De (dove) kinderen van het Doveninstituut waren in juli 1944 voor de zomervakantie naar huis gegaan maar konden door het oorlogsgeweld en de gevolgen hiervan pas in september 1945 terugkomen. Dit laatste had te maken met het herstel van de door de oorlog veroorzaakte schade aan de IVD-gebouwen. Het huishoudelijk en keukenpersoneel (én de priesters, broeders en zusters) waren in oktober 1944 nog wel in de gebouwen aanwezig. Er werd door het keukenpersoneel ook gezorgd voor eten en drinken voor de vluchtelingen die de kelders bevolkten.
Met de hygiëne was het in de oorlog sowieso niet best gesteld, dat gold natuurlijk en misschien wel vooral in de schuilkelders. Die waren vaak vochtig en stoffig en werden slecht geventileerd. Zowel de boven- als de onderkleding werd niet gewisseld. Simpelweg omdat er nauwelijks of geen vervangende kleding was. Aan eten was in de oorlog een gebrek, ook in Sint-Michielsgestel. Door het matige tot slechte eten kwamen mensen ook bijna niet van de diarree af. Vlooien hadden vrij spel, ook schurft was aan de orde van de dag.
Sint-Michielsgestel, Schijndel en Wijbosch werden op 23 oktober bevrijd. Toch vertrokken Mien en haar ouders niet direct naar huis. Mien weet, na al die jaren, niet meer precies waarom. De brug over de Dommel was opgeblazen in de laatste oorlogsdagen, misschien konden ze daarom wel niet weg!
Uiteindelijk vertrokken ze op 28 oktober 1944 wel naar huis, ze liepen richting Schijndel en daarna naar Wijbosch. Onderweg ontdekten ze de gigantische vernielingen die de strijd veroorzaakt had. Kapot geschoten en gebombardeerde wegen en huizen. Dode Duitse militairen en dood vee lag langs de wegen en op het veld, de stank was niet te harden. De granaatweken hadden Schijndel helemaal veranderd, ze schrokken hier erg van.
Ook Wijbosch was zwaar getroffen, bleek toen ze daar waren aanbeland.
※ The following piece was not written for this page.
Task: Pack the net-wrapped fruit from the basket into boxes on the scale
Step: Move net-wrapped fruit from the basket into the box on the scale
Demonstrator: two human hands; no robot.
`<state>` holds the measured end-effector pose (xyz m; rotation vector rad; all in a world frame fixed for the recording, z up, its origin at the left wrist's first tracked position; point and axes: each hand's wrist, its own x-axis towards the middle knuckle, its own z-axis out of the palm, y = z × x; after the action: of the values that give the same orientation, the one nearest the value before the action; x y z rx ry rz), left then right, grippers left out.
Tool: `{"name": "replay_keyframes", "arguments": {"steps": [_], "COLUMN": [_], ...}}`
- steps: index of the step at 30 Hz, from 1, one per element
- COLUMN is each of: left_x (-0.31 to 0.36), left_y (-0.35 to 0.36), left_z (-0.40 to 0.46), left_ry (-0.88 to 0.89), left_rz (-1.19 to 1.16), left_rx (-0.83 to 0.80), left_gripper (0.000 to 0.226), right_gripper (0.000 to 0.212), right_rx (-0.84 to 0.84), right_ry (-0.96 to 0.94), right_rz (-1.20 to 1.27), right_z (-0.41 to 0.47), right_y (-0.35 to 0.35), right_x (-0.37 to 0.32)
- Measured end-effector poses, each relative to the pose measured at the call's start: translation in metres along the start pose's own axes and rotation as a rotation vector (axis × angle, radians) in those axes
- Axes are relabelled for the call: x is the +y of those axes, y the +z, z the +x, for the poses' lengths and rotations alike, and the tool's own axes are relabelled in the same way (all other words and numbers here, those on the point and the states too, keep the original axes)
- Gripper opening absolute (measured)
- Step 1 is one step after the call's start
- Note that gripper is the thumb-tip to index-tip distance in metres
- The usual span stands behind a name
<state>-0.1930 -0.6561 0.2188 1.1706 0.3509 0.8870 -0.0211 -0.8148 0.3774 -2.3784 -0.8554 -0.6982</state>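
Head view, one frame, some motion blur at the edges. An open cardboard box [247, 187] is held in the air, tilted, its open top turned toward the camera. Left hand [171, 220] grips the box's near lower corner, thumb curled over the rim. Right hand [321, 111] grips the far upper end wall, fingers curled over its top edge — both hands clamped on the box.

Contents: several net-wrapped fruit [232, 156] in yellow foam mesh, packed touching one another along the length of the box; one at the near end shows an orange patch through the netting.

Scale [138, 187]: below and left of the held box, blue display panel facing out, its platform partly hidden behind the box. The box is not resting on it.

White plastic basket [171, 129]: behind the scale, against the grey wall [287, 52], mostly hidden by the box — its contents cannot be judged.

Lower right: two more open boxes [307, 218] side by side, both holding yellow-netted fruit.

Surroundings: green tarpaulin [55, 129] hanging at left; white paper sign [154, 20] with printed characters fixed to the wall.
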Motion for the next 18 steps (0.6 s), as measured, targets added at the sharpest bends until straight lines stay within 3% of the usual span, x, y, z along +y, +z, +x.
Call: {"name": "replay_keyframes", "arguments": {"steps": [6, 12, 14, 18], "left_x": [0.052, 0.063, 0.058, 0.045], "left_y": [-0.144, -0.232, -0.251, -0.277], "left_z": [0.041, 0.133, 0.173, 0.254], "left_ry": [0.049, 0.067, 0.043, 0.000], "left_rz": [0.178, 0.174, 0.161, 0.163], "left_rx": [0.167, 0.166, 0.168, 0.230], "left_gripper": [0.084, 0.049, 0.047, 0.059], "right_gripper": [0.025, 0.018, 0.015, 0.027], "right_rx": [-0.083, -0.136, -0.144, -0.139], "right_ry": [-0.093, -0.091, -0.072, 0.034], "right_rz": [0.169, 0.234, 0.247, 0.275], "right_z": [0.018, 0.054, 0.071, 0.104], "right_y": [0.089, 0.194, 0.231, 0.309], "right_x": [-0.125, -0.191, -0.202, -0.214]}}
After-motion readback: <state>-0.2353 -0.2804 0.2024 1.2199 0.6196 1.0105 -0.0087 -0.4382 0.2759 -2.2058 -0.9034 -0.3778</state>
Kerk, pastorie, klooster, huizen en straten vernield. Ook het huis van Mien haar ouders aan de Kerkstraat was bijna geheel verwoest. Er was aan de achterzijde van het woongedeelte nog één raam met vensters heel.
De rest van het huis, inclusief stallen, lag in oktober 1944 in puin. Al het vee was dood. De wederopbouw was zonder de Marshallhulp van de Amerikanen niet gelukt, zegt Mien in 2019. Die hulp was dan ook bijzonder welkom. Mien is er nog heel dankbaar voor.